>>
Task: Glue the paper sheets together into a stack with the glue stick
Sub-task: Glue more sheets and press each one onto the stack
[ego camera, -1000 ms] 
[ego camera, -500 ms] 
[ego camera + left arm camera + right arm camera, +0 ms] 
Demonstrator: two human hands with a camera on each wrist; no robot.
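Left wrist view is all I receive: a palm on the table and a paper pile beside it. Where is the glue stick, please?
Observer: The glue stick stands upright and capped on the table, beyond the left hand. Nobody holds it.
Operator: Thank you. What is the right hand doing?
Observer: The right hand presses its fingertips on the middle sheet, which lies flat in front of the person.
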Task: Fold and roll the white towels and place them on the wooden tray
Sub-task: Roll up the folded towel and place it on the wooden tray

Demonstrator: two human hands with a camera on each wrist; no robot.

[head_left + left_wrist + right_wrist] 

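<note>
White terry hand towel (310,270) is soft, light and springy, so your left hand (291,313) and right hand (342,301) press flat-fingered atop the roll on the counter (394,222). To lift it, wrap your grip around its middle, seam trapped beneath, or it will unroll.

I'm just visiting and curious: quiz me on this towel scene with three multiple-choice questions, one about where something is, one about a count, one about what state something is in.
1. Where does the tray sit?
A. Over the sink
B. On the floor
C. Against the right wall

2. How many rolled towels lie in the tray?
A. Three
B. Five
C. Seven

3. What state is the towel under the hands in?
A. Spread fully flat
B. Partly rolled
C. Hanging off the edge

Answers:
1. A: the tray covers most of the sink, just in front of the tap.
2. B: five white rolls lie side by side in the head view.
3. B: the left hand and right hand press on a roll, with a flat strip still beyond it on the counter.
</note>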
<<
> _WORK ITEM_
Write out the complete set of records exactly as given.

> _ANSWER FOR THE TASK_
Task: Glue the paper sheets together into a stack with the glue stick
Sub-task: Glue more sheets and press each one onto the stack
[ego camera, -1000 ms] 
[ego camera, -500 ms] 
[ego camera + left arm camera + right arm camera, +0 ms] 
Demonstrator: two human hands with a camera on each wrist; no robot.
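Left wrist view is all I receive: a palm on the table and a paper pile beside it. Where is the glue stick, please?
Observer: The glue stick stands upright and capped on the table, beyond the left hand. Nobody holds it.
Operator: Thank you. What is the right hand doing?
Observer: The right hand presses its fingertips on the middle sheet, which lies flat in front of the person.
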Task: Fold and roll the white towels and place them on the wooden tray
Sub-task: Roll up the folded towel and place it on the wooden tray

Demonstrator: two human hands with a camera on each wrist; no robot.

[head_left + left_wrist + right_wrist] 

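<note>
White terry hand towel (310,270) is soft, light and springy, so your left hand (291,313) and right hand (342,301) press flat-fingered atop the roll on the counter (394,222). To lift it, wrap your grip around its middle, seam trapped beneath, or it will unroll.

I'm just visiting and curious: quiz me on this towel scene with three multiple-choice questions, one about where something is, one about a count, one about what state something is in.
1. Where does the tray sit?
A. Over the sink
B. On the floor
C. Against the right wall

2. How many rolled towels lie in the tray?
A. Three
B. Five
C. Seven

3. What state is the towel under the hands in?
A. Spread fully flat
B. Partly rolled
C. Hanging off the edge

Answers:
1. A: the tray covers most of the sink, just in front of the tap.
2. B: five white rolls lie side by side in the head view.
3. B: the left hand and right hand press on a roll, with a flat strip still beyond it on the counter.
</note>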

The response is finished.